Aku guru ngaji, suka menulis, buku yang dibeli hak ciptanya oleh Pusat 
Kurikulum dengan harga lumayan tinggi judulnya Mengenal Dasar Ekonomi Syariah. 
Bagaimana aku mengiyakan antum yang berteriak, "Kurikulum di kita kurikulum 
thagut dan berporos ke Peking!"
Aku suka bengong ketika kalian berteriak, "Indonesia sedang darurat komunis.. 
Rezim kita banyak disusupi orang PKI, Indonesia mau dijual ke China!" Bagaimana 
aku mengiyakan teriakan antum dan dipaksa aku merasakan kegentingan ketika aku 
tak merasakan ketakutan apapun di kampungku yang damai. Jika pun komunis ada, 
keberadaan mereka itu laksana seekor nyamuk. Cenel. Kenapa kalian sikapinya 
sebegitu riweuh dan dibikin seolah genting mencekam? Tak perlu antum siapkan 
meriam untuk melenyapkan seekor nyamuk?Aku pernah ke China, bahkan memberi 
pengajian di sebuah taman di Nanjing untuk mahasiswa Indonesia. Murid-muridku 
banyak yang mendapatkan beasiswa dari pemerintah sana, termasuk istriku. Kata 
siapa mereka dikekang menjalankan ibadah? Kenapa kalian hanya berteriak jelang 
pilpres tentang jutaan tenaga asing asal China yang padahal puluhan ribu 
dibanding ratusan ribu mahasiswa Indonesia yang mendapat beasiswa pemerintah 
China? Mereka belajar sains dan bisnis. Bukan belajar komunis.

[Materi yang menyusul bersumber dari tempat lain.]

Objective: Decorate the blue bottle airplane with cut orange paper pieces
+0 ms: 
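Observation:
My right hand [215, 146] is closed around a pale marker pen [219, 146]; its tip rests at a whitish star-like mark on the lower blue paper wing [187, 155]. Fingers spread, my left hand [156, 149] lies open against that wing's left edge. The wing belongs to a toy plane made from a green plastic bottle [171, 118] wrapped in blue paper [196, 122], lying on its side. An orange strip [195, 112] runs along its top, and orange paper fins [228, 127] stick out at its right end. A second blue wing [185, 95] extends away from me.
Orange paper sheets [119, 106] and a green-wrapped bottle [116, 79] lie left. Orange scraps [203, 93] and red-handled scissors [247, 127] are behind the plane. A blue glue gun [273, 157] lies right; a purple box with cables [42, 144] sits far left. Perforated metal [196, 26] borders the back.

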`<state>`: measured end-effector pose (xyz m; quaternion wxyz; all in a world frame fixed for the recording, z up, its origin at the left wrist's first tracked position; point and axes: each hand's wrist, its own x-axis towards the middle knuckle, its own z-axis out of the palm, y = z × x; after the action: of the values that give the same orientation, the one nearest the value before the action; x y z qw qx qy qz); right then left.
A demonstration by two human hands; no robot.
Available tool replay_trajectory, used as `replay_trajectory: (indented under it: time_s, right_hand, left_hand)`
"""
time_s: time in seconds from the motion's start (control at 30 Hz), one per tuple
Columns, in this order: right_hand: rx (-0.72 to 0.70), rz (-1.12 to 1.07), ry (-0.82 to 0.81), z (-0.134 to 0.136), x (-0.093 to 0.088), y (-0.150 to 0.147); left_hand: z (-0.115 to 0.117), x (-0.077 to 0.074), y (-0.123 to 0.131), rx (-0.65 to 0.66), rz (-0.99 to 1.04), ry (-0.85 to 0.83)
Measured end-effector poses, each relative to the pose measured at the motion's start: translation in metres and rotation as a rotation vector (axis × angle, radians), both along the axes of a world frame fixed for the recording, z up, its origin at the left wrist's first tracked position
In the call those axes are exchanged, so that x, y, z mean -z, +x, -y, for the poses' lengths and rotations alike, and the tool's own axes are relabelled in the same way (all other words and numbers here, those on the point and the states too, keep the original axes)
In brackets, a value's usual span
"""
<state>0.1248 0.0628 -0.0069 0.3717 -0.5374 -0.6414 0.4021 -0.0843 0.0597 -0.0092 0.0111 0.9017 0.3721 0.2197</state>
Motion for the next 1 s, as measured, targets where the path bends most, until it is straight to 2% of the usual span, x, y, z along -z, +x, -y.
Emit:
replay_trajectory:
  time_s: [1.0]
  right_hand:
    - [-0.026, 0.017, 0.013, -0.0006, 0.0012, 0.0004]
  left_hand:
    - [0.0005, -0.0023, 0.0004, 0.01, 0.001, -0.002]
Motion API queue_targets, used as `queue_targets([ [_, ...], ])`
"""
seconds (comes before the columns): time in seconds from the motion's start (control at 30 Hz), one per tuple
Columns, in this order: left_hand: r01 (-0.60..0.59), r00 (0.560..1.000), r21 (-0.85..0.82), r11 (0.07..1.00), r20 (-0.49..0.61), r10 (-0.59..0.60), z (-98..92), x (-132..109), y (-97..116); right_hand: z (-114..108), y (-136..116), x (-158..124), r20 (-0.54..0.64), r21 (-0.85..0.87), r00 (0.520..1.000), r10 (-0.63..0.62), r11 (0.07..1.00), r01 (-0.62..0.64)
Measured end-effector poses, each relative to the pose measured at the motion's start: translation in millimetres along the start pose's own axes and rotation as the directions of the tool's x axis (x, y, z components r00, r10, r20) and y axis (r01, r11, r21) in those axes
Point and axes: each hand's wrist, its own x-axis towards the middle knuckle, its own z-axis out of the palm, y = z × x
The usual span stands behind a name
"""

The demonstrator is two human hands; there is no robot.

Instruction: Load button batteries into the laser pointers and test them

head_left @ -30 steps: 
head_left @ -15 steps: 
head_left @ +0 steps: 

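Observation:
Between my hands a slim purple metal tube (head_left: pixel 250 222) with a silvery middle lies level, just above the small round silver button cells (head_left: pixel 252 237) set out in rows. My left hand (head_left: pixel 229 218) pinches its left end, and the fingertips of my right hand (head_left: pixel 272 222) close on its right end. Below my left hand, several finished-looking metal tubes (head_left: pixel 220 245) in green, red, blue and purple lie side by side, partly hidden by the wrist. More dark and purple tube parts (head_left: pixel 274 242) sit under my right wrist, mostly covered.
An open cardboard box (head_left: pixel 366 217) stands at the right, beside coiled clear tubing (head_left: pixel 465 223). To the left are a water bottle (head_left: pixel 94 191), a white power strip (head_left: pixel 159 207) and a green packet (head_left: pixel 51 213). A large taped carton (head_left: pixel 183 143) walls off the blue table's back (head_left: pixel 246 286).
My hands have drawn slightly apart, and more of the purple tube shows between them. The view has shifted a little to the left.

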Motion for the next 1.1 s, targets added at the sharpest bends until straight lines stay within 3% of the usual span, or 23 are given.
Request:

Saudaraku, sesakali keluarlah dari liqa dan halaqahmu. Aku kasihan antum 
menikmati Islam sebagai agama yang kaku, keras dan panas. Menatap diri sebagai 
yang paling benar dan menatap saudara tak sepaham denganmu sebagai orang sesat 
dan ahli bid'ah. Sesekali duduklah bersamaku, menikmati mekarnya bunga 
Wijayakusuma di pelataran masjid. Antum akan merasakan luwesnya Islam di 
kampungku, di sekitar kita. Dan kamu akan mengerti, kenapa aku tak pernah bisa 
mengiyakan teriakanmu dan provokasimu.
Saudaraku, Pilpres telah usai. Rakyat telah memilih pemimpinnya. Provokasimu 
ternyata tak berhasil. Pilpres itu berebut kuasa. Politik! Kenapa harus 
dilumuri oleh identitas agama, sih? Kecurangan terstruktur, sistematis, masif. 
5 tahun lalu kata-kata itu memekakkan telinga. Cukup, jangan dipekiki takbir 
untuk menyampaikan tudingan kecurangan.